An Edwardian David Garrick

While scouting for information in an old issue of Vogue, I came across a brief theater review of a play that's of special interest to me, David Garrick.


A still from the production in question

David Garrick was written in the 1850s, based on a story that had been circulating since the 1830s about the famous British actor David Garrick being hired to cure a girl of her love of the theater and/or theater actors. In Thomas William Robertson's version -- which is at times directly translated from the French play Sullivan -- Garrick is requested by a wealthy businessman, Mr. Ingot, to cure his daughter Ada of a crush... a crush on Garrick himself. Ingot thinks that it is Ada's romantic interest in Garrick that is causing her to reject an arranged marriage he's set up for her. Garrick agrees to Ingot's request sympathetically, since he's also recently found himself with a crush on a girl he doesn't really know. To his horror, Garrick arrives to meet Ada and discovers that she is that very girl.
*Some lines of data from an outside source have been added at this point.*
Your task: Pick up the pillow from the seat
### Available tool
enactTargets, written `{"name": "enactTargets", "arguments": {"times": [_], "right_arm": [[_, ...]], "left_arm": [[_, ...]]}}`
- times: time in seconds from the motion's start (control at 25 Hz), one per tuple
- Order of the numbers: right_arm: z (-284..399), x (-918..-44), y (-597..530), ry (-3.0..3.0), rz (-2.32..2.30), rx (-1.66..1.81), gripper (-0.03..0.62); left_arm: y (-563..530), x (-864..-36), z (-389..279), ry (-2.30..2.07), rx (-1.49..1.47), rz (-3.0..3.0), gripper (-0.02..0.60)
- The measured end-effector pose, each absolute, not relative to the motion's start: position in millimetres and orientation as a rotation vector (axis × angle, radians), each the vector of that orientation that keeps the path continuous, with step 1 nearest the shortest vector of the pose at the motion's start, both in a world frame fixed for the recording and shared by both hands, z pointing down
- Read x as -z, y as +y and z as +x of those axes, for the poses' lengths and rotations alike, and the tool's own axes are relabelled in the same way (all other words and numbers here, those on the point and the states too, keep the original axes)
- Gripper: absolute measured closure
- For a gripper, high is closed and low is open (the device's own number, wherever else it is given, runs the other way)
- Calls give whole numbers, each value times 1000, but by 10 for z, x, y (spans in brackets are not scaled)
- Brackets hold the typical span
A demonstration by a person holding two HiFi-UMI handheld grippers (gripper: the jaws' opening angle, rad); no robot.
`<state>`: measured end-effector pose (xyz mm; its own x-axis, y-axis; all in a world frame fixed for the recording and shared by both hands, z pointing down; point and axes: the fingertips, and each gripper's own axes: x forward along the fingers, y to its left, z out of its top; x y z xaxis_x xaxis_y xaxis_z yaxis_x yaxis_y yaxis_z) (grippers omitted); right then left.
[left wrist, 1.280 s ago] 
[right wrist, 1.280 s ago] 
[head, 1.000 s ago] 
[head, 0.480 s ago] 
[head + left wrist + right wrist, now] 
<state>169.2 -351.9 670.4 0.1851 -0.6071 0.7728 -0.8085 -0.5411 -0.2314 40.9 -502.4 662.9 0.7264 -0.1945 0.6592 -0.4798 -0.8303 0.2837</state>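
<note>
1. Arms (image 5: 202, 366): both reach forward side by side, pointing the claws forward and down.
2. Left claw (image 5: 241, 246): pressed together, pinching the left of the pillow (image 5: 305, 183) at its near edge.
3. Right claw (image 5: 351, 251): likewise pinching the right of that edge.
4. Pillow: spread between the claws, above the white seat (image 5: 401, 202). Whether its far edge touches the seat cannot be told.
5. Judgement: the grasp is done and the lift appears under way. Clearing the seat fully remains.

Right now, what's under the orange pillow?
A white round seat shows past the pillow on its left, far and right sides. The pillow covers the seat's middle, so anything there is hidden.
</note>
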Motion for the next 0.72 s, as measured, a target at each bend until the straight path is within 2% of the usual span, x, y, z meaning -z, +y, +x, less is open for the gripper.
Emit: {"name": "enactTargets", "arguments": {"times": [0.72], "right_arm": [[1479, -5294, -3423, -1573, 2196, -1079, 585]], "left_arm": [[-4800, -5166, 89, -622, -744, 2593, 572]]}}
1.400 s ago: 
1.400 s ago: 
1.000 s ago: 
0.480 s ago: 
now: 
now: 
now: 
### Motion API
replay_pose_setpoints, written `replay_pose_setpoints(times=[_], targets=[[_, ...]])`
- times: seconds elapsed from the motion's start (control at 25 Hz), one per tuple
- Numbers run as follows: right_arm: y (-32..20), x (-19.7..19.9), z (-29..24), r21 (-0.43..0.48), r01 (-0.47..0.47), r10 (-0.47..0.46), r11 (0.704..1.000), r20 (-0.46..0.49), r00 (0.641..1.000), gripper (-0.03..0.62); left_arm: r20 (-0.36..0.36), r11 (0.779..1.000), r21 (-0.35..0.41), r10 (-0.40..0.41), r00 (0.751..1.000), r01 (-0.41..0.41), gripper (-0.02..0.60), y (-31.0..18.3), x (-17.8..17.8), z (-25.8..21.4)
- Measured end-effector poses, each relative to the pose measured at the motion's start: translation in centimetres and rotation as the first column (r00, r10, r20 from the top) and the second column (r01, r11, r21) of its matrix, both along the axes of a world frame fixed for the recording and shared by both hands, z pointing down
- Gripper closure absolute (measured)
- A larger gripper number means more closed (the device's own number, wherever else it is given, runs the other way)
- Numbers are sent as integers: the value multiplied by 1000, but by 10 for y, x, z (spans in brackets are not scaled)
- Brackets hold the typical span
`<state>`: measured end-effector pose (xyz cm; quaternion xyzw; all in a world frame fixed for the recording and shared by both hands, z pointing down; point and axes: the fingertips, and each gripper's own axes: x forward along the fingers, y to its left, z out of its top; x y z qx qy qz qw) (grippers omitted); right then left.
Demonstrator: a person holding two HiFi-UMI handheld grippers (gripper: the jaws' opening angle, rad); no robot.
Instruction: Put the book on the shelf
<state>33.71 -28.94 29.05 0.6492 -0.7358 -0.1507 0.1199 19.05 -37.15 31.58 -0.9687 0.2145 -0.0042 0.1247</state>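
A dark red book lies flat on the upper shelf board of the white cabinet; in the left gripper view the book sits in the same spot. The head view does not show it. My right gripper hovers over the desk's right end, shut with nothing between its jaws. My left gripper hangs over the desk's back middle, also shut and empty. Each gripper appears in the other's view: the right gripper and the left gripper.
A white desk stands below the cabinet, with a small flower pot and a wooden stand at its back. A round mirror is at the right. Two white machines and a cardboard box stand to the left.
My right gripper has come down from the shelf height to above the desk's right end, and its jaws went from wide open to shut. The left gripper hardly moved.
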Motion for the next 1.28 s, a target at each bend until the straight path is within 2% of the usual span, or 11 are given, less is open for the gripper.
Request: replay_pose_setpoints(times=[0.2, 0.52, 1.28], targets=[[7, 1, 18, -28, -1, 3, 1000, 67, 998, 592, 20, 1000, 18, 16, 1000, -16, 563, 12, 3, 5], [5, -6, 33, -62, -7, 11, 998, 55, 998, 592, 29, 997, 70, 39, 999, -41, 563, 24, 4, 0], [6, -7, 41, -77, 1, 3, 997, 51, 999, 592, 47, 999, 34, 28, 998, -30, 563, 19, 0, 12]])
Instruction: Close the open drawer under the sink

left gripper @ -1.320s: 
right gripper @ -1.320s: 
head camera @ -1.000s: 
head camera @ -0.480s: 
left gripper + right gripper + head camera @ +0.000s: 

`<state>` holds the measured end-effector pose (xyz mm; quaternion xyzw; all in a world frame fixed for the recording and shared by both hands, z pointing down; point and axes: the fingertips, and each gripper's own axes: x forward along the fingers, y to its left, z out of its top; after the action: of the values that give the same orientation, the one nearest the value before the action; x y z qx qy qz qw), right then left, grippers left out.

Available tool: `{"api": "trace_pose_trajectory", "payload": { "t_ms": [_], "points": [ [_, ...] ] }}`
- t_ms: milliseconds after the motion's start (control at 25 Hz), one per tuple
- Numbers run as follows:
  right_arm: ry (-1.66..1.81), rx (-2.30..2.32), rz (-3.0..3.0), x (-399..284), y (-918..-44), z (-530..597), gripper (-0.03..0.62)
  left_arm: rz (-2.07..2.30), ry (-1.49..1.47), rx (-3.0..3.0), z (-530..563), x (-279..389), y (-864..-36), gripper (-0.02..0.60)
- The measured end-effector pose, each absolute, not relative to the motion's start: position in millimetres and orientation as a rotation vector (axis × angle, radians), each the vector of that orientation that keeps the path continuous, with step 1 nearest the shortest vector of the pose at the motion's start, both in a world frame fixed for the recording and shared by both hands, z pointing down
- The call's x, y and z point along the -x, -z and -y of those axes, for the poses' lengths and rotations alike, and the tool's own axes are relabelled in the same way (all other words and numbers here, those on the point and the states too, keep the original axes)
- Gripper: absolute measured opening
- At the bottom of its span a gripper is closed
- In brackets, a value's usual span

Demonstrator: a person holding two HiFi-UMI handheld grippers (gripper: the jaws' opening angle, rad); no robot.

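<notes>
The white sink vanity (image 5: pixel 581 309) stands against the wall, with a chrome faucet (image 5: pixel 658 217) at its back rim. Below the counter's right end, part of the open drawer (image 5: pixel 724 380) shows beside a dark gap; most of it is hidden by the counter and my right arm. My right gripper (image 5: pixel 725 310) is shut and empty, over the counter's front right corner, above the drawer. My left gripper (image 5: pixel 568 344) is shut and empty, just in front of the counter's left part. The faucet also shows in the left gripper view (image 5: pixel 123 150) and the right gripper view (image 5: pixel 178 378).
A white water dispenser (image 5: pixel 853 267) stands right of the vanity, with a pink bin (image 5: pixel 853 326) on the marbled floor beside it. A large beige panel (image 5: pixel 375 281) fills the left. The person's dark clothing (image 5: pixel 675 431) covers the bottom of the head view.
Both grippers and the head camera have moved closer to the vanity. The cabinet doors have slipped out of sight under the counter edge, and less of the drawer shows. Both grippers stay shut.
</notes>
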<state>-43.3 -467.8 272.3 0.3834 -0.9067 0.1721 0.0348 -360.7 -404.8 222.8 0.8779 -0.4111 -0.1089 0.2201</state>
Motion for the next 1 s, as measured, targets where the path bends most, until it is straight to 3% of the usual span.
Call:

But Garrick is a man of his word and so he is obligated to go through with the show of his life -- trying to disgust the girl he's in love with. 

Several film versions of David Garrick were made during the 1910s. The play was actually pretty popular right until about the 1930s. I suspect that changing morals (arranged marriages were no longer normal, actors were no longer seen as scumbags) were responsible for its downfall. 

I'm personally a huge fan of these corny old stories so I loved the play when I first read it.